A graphene and nickel coating will enhance the strength of components used in aviation and medical applications.

The results of the study, supported by a grant from the Presidential program of the Russian Science Foundation (RSF), have been published in the journal Surfaces and Interfaces.

Metal surfaces of machine components and instruments wear out during operation. To reduce wear, they can be coated with composites based on graphene with metal particles (for instance, aluminum, nickel, and copper). This enhances the wear resistance and corrosion resistance of metal surfaces, making it widely used in electronics, machine engineering, and instrumentation. However, it is crucial not only to protect the surface of critical components but also to strengthen it. Therefore, scientists are striving to determine the optimal thickness of the composite for effective strengthening and protection of metal surfaces in devices.
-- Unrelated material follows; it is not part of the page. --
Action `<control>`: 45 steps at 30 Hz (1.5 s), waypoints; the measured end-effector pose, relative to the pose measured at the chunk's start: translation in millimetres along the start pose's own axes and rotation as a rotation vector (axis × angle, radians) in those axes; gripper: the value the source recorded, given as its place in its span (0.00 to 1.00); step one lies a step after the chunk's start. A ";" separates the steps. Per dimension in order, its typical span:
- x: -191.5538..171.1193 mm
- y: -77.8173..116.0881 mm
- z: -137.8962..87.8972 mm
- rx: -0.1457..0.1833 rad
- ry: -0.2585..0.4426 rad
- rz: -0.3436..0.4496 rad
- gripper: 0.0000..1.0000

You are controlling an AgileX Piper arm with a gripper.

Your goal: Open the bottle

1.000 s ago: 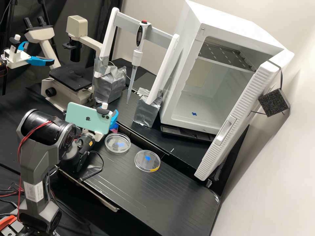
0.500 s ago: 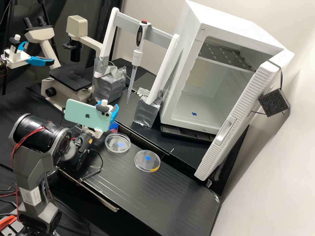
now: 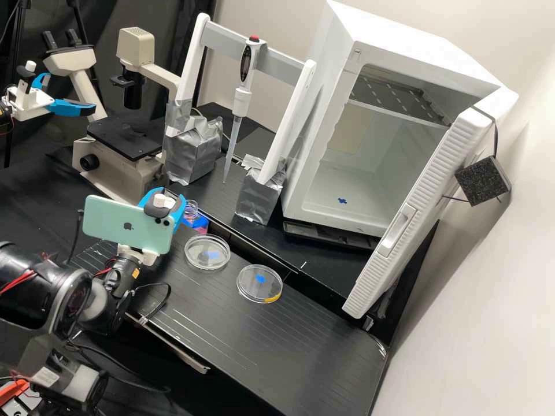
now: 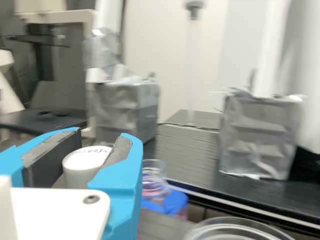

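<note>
In the high view my gripper, partly behind the green phone on its mount, stands left of the bottle and apart from it. The wrist view shows the gripper shut on a white cap, held between the two blue fingers. Uncapped, the bottle stands upright with its clear neck bare; it has a blue wrapping and pink contents.
Two clear dishes lie on the black bench close to the bottle. Behind are a microscope, a pipette on a foil-footed white stand, and a white incubator with its door ajar.
The gripper rose slightly, then swung left and back from the bottle, with the arm drawing away too. The bottle's bare neck has come out from behind the gripper and phone.
</note>
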 end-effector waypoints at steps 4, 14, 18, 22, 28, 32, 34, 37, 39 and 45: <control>0.2 -5.9 -1.4 -0.009 0.006 -0.031 0.00; 2.4 -6.8 9.8 -0.005 -0.063 -0.030 0.00; 2.4 -6.2 10.3 -0.005 -0.067 -0.026 0.00; 3.1 -9.3 10.7 -0.005 -0.069 -0.043 0.00; 4.6 -15.5 12.8 -0.015 -0.092 -0.066 0.00; 5.0 -16.3 13.7 -0.011 -0.099 -0.064 0.00; 5.1 -16.2 13.6 -0.011 -0.097 -0.062 0.00; 5.1 -15.7 14.2 -0.012 -0.100 -0.059 0.00; 5.1 -14.8 15.1 -0.012 -0.105 -0.054 0.00; 4.9 -14.4 15.7 -0.023 -0.125 -0.038 1.00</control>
Researchers from the Institute of Problems of Superplasticity of Metals of the Russian Academy of Sciences (Ufa) have developed a mathematical model to study the properties of composites made from graphene and nickel nanoparticles. Initially, the research team modeled the synthesis process of the composite, where graphene and nickel nanoparticles are mixed and compressed at 727°C and at a pressure four times higher than atmospheric pressure. These conditions were selected because earlier studies have shown that a strong composite structure is formed under such conditions.

Next, the scientists modeled the application of the composite onto the surface of nickel. They chose this metal specifically because it has good resistance to corrosion and oxidation by oxygen and has properties similar to titanium, which is widely used in engineering. Titanium is an extremely expensive metal, while nickel, although cheaper, has lower strength compared to titanium. Therefore, to enable nickel to compete in strength with titanium, the researchers decided to strengthen its surface with a graphene composite.

The authors examined protective layers of varying thicknesses—from one to 5.1 nanometers—to understand how this parameter affects the strength and plasticity of the sample. Composite coatings thicker than 5.1 nanometers were not investigated by the scientists, as they assumed that further increasing the thickness would result in negligible changes in tensile strength and plasticity. This assumption was made because the strength of the nickel surface with a coating thickness of 5.1 nanometers was close to the strength of pure composite based on graphene and nickel, representing the maximum possible value.

Modeling showed that the thicker the composite coating, the harder it is to break the sample. For example, the tensile strength of the nickel surface with a protective layer of five nanometers was 15 percent greater than that of a sample with a one-nanometer coating. Moreover, increasing the coating thickness from one to two nanometers resulted in a four percent decrease in plasticity. Beyond that thickness, plasticity remained nearly unchanged. Such composite coatings will make machine parts—such as gas turbine engines—stronger, while the hulls of spacecraft will be less susceptible to external impacts.

“We chose this type of coating for application on metals because the composite provides machine and instrument components with high strength and wear resistance. It will also protect metals from scratches and impacts. All these results from years of work on creating composites will help reduce wear on metal surfaces. In the future, we plan to study the practical application of composites with properties we already know,” says project leader, supported by an RSF grant, Yulia Baimova, Doctor of Physical and Mathematical Sciences, Professor of the Russian Academy of Sciences, and Head of the Youth Laboratory of "Physics and Mechanics of Carbon Nanomaterials" at the Institute of Problems of Superplasticity of Metals.